I wonder how hard it is to get permission to reference other books for specific recipes?

In my head I could see this as a reference tool basicly. Something every chefs needs on his desk. Actually it's something every manager or F & B dirrector needs too. If we could present ideas both approperiate menus with some illustration they could reference their own recipes (but we should have a couple great recipes to offer). Then when that client calls they can go down our list with almost imediate feed back. You can even spin this off into just h.d. parties or just sweet tables, etc... ON THEME??!. 

Or is there a reference that helps chefs like: what to do when you bought 20 cases of button mushrooms or 7 cases of strawberries and the party canceled????

Right now lots of books play out the theme, like tapas but as a chef you can't own everybook on every topic.

Sometimes it's just showing how to take the familar and give it a little twist into your theme. For instance: in pastries (sorry what I'm most familar with) for an Italian night dinner all the desserts don't HAVE to be Italian. You can make a cake that looks exactly like a plate of spegetti and meatballs (truffle meatballs) and that works in great.
Authentic is great, but sometimes you can play and be even more successful on a theme. Hope I made sense?


----------



## elakin (Jan 12, 2001)

i think it's a really great idea, and it seems like something that would sell well to the general public if marketed the right way.

i'd be happy to contribute photos, recipes, or writing from my journal from when i was in italy.

hope it actually happens!


----------



## w.debord (Mar 6, 2001)

Food for thought:

A bit off topic but....has anyone actually gathered any info on where we all reside? For instance, theres quite alot of us from the Chicago area (at least I think so). There's also a couple from sourthern WI and central IL. Some southern WI people can be in Chicago before I could from it's burbs.
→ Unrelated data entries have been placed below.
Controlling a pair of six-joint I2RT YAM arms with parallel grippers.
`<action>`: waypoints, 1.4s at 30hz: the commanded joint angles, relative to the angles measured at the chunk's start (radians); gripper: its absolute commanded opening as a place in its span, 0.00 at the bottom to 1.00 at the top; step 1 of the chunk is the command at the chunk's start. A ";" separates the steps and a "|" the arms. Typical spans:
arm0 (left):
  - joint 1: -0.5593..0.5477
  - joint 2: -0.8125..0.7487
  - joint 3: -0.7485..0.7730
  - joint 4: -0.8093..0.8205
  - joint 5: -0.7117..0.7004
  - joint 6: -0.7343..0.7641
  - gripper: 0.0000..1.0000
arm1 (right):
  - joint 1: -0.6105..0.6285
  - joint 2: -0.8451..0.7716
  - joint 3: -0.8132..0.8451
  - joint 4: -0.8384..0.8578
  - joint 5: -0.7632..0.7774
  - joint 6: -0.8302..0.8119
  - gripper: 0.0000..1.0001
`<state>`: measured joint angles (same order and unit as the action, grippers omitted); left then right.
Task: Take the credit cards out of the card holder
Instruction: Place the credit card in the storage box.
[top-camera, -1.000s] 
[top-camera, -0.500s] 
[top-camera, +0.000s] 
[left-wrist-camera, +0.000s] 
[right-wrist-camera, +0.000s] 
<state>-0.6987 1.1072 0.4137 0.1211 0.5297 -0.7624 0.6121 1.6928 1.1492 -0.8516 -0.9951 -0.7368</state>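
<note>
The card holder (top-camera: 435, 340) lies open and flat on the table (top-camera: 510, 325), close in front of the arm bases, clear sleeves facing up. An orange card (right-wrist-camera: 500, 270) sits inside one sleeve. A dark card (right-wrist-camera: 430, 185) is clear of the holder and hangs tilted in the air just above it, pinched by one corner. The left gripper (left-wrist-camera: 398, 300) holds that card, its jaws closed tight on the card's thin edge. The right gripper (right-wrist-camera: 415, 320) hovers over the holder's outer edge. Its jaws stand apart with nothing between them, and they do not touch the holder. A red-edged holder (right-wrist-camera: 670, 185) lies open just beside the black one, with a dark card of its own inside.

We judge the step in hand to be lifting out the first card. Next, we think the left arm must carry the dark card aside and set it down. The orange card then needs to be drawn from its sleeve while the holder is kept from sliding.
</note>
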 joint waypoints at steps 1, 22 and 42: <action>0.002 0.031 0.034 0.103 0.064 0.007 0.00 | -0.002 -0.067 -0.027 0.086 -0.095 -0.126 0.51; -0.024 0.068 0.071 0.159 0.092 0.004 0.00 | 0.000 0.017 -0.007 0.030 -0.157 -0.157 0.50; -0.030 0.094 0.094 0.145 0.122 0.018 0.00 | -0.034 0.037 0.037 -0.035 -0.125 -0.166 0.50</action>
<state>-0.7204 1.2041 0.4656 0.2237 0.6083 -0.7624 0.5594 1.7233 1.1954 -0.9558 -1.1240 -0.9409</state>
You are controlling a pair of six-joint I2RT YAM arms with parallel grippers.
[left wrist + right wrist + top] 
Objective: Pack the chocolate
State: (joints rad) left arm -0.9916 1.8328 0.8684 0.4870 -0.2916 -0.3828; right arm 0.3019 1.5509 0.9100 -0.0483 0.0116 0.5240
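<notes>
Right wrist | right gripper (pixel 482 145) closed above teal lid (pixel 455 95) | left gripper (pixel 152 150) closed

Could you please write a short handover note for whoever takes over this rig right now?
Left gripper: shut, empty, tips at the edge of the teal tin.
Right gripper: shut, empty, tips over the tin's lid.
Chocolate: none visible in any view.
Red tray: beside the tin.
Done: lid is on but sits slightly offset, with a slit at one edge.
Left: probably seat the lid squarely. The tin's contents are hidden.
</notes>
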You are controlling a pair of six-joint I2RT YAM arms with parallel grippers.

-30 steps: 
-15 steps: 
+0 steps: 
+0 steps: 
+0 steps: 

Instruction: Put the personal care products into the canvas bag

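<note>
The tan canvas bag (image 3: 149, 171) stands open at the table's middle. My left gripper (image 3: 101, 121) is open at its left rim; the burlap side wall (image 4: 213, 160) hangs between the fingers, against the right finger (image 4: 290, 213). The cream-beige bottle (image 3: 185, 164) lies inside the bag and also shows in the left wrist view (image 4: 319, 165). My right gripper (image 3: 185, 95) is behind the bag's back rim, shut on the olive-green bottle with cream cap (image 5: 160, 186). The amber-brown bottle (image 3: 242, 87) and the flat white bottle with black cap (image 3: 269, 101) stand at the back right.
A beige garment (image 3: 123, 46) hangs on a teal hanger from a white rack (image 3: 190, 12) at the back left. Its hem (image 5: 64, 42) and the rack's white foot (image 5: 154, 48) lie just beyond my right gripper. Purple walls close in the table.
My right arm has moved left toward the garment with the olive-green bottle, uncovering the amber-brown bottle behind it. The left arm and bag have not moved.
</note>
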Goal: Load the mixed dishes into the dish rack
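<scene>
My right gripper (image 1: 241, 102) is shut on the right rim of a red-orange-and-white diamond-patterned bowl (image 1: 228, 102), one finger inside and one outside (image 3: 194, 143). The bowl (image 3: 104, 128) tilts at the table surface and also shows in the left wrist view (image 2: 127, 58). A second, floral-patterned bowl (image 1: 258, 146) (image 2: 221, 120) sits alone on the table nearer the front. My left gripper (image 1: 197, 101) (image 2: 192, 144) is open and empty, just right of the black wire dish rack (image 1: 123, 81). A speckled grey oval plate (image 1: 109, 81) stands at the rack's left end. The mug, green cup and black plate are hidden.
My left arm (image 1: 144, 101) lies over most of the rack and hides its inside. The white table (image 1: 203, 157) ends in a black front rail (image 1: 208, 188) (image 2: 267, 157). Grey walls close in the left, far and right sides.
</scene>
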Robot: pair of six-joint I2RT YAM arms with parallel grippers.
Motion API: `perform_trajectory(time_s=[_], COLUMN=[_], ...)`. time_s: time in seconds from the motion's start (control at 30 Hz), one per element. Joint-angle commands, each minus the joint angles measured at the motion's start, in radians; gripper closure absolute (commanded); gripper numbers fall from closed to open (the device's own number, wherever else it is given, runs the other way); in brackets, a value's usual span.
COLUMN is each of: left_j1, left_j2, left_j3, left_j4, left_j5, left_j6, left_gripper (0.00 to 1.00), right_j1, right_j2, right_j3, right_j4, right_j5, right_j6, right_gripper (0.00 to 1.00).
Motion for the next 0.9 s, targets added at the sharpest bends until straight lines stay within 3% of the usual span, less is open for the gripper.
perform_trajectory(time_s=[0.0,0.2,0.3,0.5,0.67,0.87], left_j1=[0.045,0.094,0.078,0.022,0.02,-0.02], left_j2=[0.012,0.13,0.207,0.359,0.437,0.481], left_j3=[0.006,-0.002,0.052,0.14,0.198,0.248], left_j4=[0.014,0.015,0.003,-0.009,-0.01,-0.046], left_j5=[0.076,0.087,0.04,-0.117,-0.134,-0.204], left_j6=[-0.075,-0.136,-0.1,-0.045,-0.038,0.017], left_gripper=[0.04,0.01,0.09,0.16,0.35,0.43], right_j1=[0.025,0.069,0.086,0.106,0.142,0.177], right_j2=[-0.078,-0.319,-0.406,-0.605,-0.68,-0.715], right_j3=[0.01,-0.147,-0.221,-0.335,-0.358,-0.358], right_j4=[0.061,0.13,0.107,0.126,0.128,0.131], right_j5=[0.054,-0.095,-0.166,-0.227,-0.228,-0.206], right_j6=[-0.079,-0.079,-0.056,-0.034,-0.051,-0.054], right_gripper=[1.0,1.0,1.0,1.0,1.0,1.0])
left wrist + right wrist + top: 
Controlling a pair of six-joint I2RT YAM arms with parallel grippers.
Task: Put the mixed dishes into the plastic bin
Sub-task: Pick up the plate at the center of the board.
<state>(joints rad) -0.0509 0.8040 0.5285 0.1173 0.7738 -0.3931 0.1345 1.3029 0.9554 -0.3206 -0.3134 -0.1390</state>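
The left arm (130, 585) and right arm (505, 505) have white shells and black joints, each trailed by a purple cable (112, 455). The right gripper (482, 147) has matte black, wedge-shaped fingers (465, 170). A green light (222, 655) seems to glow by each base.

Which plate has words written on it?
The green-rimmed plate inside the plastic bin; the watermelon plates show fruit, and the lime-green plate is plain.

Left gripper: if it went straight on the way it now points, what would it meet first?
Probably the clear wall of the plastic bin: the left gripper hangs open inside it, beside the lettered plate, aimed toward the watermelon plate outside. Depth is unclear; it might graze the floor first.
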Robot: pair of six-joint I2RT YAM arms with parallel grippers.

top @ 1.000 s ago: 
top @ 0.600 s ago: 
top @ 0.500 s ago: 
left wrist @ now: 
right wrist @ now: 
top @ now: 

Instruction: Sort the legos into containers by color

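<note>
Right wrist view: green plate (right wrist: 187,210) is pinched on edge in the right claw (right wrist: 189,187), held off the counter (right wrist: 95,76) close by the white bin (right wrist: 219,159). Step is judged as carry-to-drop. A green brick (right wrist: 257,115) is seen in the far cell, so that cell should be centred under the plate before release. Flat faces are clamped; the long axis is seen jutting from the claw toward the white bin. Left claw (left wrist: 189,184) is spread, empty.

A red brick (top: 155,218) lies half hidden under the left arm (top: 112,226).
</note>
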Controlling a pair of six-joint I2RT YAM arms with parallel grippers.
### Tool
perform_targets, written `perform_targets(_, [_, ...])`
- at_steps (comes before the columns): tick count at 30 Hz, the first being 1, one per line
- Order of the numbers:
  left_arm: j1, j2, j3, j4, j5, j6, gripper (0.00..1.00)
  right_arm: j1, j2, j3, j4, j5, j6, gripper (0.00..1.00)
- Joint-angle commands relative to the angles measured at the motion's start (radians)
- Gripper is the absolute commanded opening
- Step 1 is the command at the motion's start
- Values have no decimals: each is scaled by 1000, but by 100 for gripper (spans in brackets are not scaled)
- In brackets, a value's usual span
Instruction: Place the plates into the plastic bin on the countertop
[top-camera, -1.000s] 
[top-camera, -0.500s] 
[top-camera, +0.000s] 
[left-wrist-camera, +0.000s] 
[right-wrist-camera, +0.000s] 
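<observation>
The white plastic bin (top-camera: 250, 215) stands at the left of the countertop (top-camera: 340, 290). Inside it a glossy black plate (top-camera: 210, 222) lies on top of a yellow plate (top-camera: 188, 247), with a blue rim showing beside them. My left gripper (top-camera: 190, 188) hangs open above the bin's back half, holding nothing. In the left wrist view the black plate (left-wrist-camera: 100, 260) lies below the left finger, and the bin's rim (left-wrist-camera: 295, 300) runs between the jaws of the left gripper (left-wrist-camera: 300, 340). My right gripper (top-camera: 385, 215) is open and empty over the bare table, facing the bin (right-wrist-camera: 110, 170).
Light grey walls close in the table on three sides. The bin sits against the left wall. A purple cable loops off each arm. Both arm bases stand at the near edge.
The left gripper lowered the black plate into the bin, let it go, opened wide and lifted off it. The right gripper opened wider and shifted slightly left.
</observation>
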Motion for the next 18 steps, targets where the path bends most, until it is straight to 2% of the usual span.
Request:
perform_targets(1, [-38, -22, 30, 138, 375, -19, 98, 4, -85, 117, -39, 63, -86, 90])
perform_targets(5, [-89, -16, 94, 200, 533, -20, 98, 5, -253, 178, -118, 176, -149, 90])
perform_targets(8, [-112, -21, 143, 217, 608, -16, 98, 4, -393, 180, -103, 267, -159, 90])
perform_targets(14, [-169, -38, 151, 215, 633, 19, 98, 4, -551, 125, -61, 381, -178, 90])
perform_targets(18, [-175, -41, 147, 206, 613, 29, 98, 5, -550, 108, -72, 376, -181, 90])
If there was enough interest we might be able to break off into groups, if that worked for gathering info.?

Although information can be shared over the net the exchange of photos, layouts and drawings wouldn't be as easy. 

Also I don't know if anyone else has wondered about this, BUT what's stopping another person or business from stealing our concept if we post on line?


----------



## shroomgirl (Aug 11, 2000)

The fact that it's Cheftalk.com and Nicko owns the rights.

Having ideas and following through are two different things, so for someone to run with it is kinda unlikely, they wouldn't have the backing of the site....that is where the majority of the marketing/PR will be generated from....


----------



## seattledeb (Nov 5, 2000)

This non-chef and cookbook collector would like to see lots of appetizer recipes in your book!


----------



## lynne (Oct 6, 2001)

You can count me in!


----------



## shimmer (Jan 26, 2001)

If we all contributed, we are talking about volumes here!! I would like a book with just recipes- with interesting sections, not the familiar appetizers, salads, etc, etc, but things like:

"One Bowl Wonders (When Time is Limited)"

"Dishes to Die For (Delectable Delicacies)"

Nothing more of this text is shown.